I walked down to the seafront. A good number of people were ambling along, enjoying the sunshine. We were about to have a lovely summer and even now at ten thirty in the morning you could see that this day was going to be, by English standards, a scorcher. My original plan was to stroll west along the front to Craigweil, to see where the king had stayed, but that hope was dashed when I learned that Craigweil was torn down in 1939 and that today the site is lost somewhere beneath a housing estate. So instead I walked east along the promenade toward Felpham because that was the direction that nearly all the other strollers were going and I assumed they knew what they were doing.

On one side stood the beach and a bright, glittering sea, and on the other was a line of smart modern homes, all with high walls to preserve their privacy from us on the promenade. The owners, however, had not solved the obvious problem that a wall designed to keep passersby from peering in also keeps those on the inside from seeing out. If the occupants of these smart houses wanted to look at the sea, they had to go upstairs and sit on a balcony, but that meant exposing themselves to our gaze, and nothing makes a Briton more miserable than sacrificing his privacy. We could see everything about them—whether they were tanned or pale, having a cold drink or a hot one, were tabloid readers or broadsheet readers. The people on the balconies pretended not to be bothered about this, but you could tell they were. It was a lot to ask after all. They had to pretend first of all that their balconies somehow made them invisible to us, and then additionally they had to pretend that we were in any case such an incidental part of the panorama that they had never actually noticed us down there looking up at them. That was a lot of pretending to have to do.

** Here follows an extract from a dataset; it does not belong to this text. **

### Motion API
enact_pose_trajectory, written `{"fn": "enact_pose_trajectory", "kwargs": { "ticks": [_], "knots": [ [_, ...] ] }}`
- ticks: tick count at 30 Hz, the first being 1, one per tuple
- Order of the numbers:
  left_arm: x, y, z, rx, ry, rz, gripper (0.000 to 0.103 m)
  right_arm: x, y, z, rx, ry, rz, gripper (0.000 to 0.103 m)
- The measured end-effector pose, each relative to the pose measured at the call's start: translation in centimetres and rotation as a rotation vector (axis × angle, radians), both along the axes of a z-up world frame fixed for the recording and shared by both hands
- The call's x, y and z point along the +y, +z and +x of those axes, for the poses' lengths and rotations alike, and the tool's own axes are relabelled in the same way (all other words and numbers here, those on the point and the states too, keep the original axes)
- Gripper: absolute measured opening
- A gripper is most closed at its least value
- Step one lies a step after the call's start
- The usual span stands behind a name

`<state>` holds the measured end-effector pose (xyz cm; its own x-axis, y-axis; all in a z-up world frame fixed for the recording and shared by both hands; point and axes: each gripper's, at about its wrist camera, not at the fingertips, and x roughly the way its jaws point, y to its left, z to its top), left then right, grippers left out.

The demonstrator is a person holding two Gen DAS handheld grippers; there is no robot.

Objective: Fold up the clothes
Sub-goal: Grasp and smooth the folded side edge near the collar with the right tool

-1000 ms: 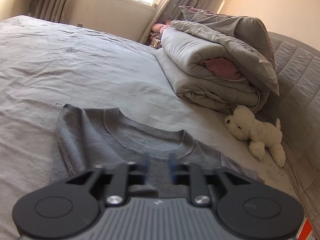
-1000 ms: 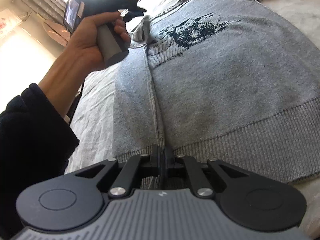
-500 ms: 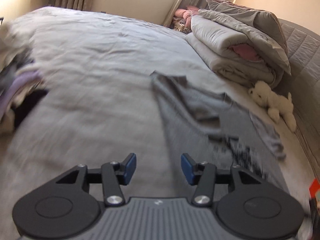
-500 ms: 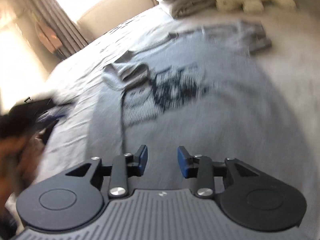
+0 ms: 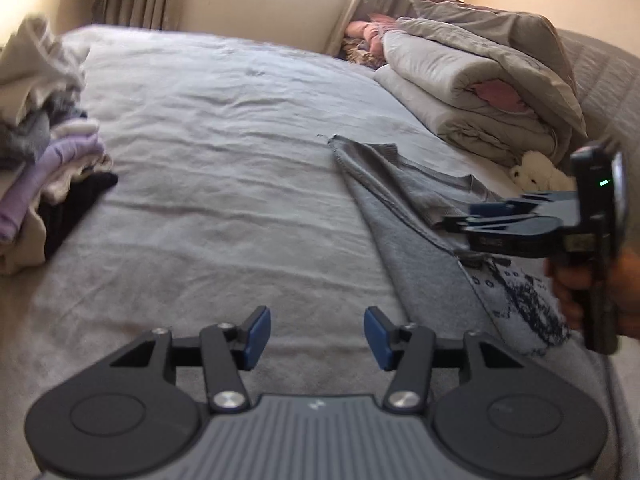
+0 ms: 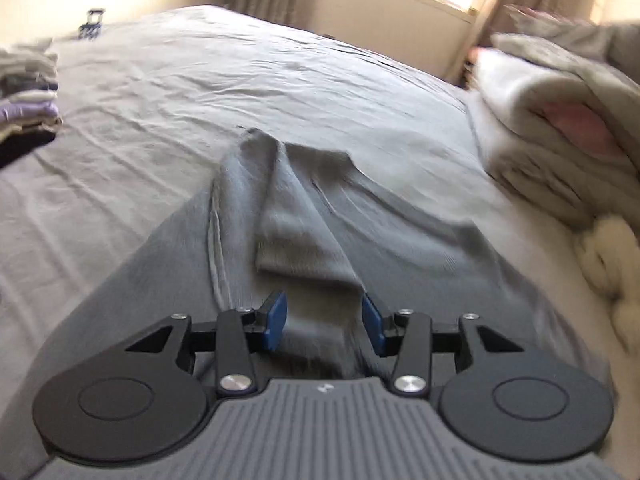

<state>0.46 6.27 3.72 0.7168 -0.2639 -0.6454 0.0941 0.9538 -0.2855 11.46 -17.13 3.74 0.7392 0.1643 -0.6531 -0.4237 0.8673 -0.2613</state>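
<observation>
Grey sweater (image 6: 304, 216) under right gripper (image 6: 324, 320), right of left gripper (image 5: 317, 338), both released, jaws just widened

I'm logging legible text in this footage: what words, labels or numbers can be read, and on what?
None can be read.
Gray sweater: dark knitted print, too blurred to tell if it is lettering.
Right gripper: small pale label on its side, too small to read.
</observation>
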Motion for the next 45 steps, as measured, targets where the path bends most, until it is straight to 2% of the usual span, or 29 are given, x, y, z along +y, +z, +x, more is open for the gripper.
{"fn": "enact_pose_trajectory", "kwargs": {
  "ticks": [1,5,7,9,10,11,15,21,31,36,37,39,40,41,45],
  "knots": [
    [0.3,0.0,0.2,0.009,0.003,-0.017,0.053,0.4,-0.2,0.6,-0.006,0.027,-0.012,0.046],
    [0.4,-0.2,0.5,0.007,0.007,-0.005,0.053,2.0,-1.0,1.8,-0.007,0.128,-0.056,0.046],
    [0.3,-0.3,0.5,0.007,0.002,-0.003,0.053,2.5,-1.6,2.5,0.006,0.141,-0.076,0.046],
    [0.2,-0.3,0.5,0.007,0.0,0.001,0.053,2.5,-1.3,3.2,0.023,0.118,-0.065,0.029],
    [0.2,-0.4,0.5,0.007,-0.002,0.002,0.053,2.3,-1.0,3.6,0.024,0.092,-0.049,0.006],
    [0.1,-0.3,0.5,0.006,-0.004,0.001,0.053,1.7,-0.7,4.0,0.019,0.056,-0.028,0.003],
    [-0.1,-0.3,0.5,0.002,-0.013,0.003,0.053,-0.9,0.7,5.4,0.006,-0.079,0.061,0.003],
    [-0.4,-0.6,0.7,-0.004,-0.021,0.03,0.053,-3.1,1.0,6.9,0.016,-0.167,0.123,0.003],
    [-0.2,-0.9,0.9,0.001,-0.012,0.033,0.053,-4.2,0.4,10.2,0.118,-0.31,0.151,0.003],
    [0.0,-0.9,1.0,0.0,-0.013,0.032,0.053,-4.1,-0.4,10.3,0.131,-0.335,0.132,0.003],
    [0.1,-0.8,1.0,0.001,-0.01,0.03,0.053,-4.3,-0.3,10.1,0.121,-0.345,0.144,0.004],
    [0.3,-0.7,1.0,0.0,-0.004,0.024,0.053,-5.3,0.4,9.2,0.09,-0.385,0.205,0.021],
    [0.3,-0.7,1.0,0.0,-0.002,0.021,0.053,-5.9,0.7,8.5,0.09,-0.388,0.246,0.04],
    [0.2,-0.6,1.0,-0.001,-0.004,0.019,0.053,-6.6,1.0,7.7,0.099,-0.375,0.289,0.053],
    [-0.3,-0.5,0.8,-0.006,-0.018,0.025,0.053,-8.7,0.4,4.6,0.191,-0.357,0.37,0.055]
  ]
}}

As a test, I tried to make eye contact with the people on the balconies. I smiled as if to say, “Hello there, I see you!” but they always looked quickly away or affected not to see me at all, but rather were absorbed by something far off on the horizon, in the general vicinity of Dieppe or possibly Deauville. Sometimes I think it must be a little exhausting to be English. At all events, it seemed obvious to me that we on the promenade had much the better deal since we could see the sea at all times without having to go to a higher elevation and we never had to pretend that no one could see us. Best of all, at the end of the day we could get in our cars and drive home to somewhere that wasn’t Bognor Regis.

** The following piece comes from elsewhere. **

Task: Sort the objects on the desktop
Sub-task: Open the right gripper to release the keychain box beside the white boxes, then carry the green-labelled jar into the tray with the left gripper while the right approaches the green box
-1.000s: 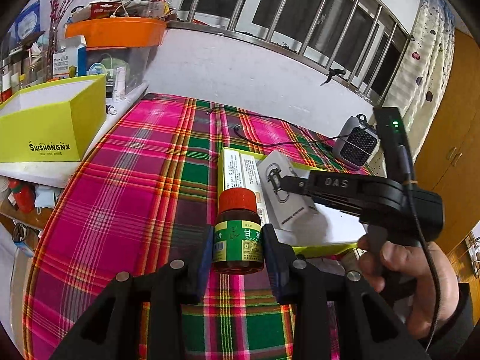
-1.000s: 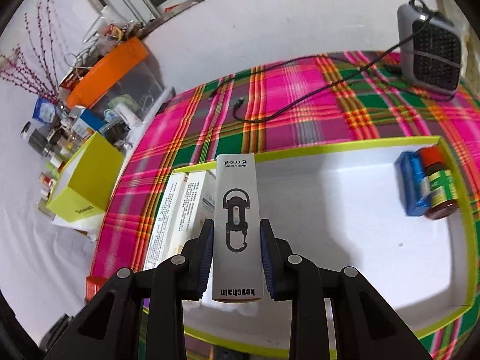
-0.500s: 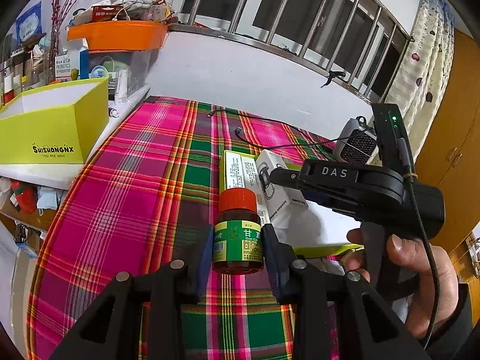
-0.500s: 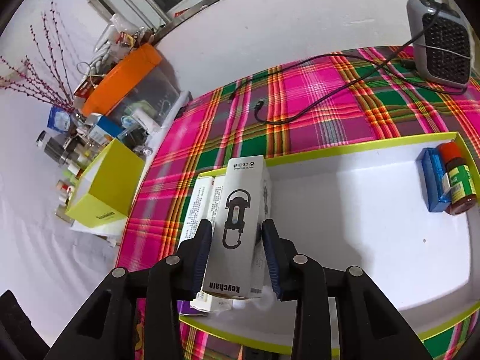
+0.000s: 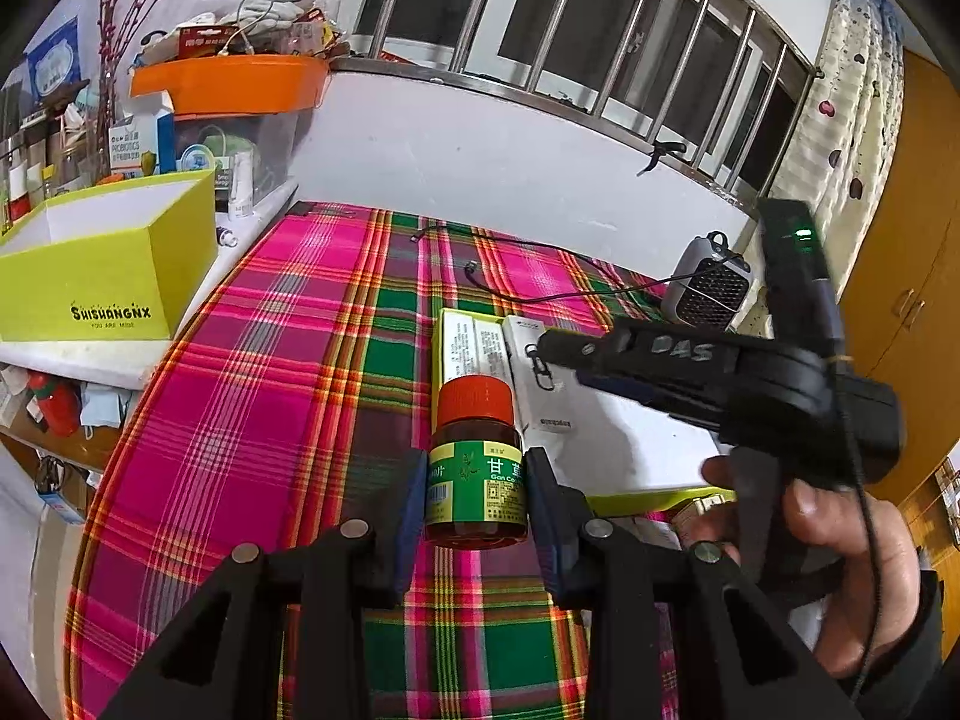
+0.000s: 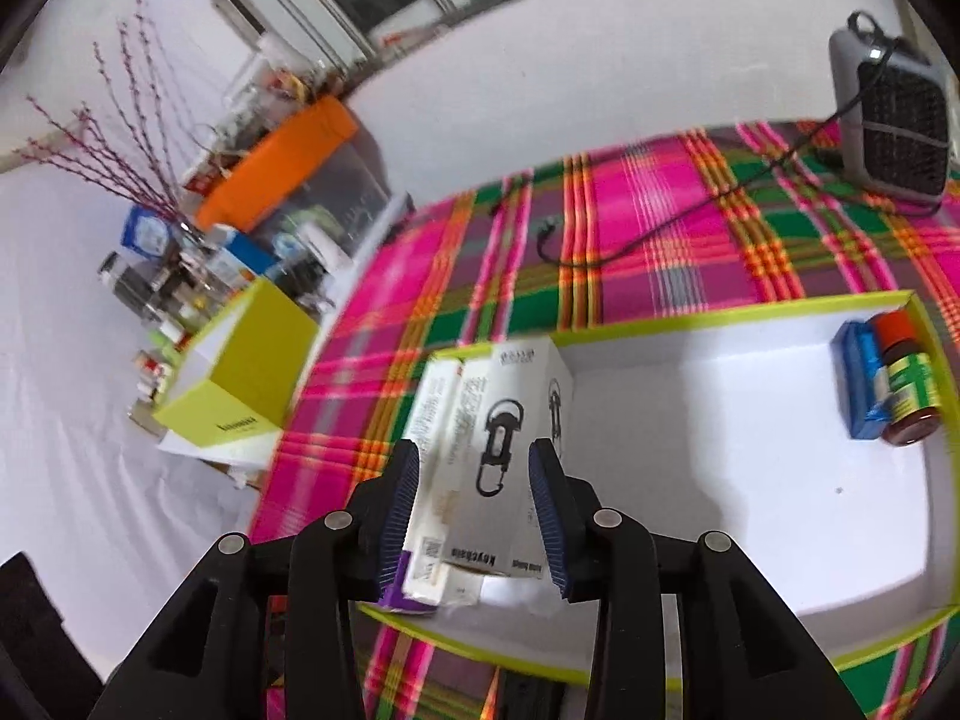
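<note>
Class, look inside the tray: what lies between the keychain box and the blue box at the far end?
Nothing: in the right wrist view, only bare white tray floor separates the keychain box from the blue box.

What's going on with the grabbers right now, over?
Left gripper shut on the bottle. Right gripper open around the keychain box, box resting in the tray. Nothing blocking.

A barred window [image 5: 600, 42] runs above a white wall [image 5: 480, 162]. Below the wall stands a table with plaid cloth [image 5: 270, 372]. A wooden cabinet [image 5: 900, 276] stands right of the window.
</note>
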`<state>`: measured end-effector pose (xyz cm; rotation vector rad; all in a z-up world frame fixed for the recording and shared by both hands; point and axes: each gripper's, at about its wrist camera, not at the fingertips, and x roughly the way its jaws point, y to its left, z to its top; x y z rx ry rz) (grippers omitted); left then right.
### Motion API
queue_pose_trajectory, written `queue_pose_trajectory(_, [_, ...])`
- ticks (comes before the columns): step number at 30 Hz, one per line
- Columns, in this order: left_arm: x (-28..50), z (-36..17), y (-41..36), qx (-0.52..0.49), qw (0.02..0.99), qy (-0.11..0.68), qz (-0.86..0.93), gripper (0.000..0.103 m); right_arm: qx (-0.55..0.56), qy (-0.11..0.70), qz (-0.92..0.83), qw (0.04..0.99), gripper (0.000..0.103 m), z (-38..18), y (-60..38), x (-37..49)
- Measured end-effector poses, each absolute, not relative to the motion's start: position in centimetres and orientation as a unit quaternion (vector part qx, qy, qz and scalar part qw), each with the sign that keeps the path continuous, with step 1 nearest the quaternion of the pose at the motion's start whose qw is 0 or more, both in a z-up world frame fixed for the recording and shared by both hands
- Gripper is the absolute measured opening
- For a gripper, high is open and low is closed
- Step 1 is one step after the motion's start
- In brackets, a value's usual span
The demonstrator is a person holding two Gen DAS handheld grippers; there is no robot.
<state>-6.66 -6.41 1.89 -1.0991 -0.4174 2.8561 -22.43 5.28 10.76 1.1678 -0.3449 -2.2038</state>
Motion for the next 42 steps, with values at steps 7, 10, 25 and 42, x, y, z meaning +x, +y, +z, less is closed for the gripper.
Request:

My plan, after Bognor, was to take a bus along the coast to Brighton, and I was quietly excited about this. I had never experienced this stretch of coastline and had great hopes for it. I had printed out a timetable and carefully selected the 12:19 as the best bus for my purposes, but as I ambled to the bus stop now, thinking I had minutes to spare, I watched in mild dismay as my bus departed just ahead of a cloud of black smoke. It took me a minute to work out that my watch was not right, that the battery was evidently dying. With a half hour to kill till the next bus, I went into a jeweler’s shop, where a cheerless man looked at the watch and told me that a replacement battery would be £30.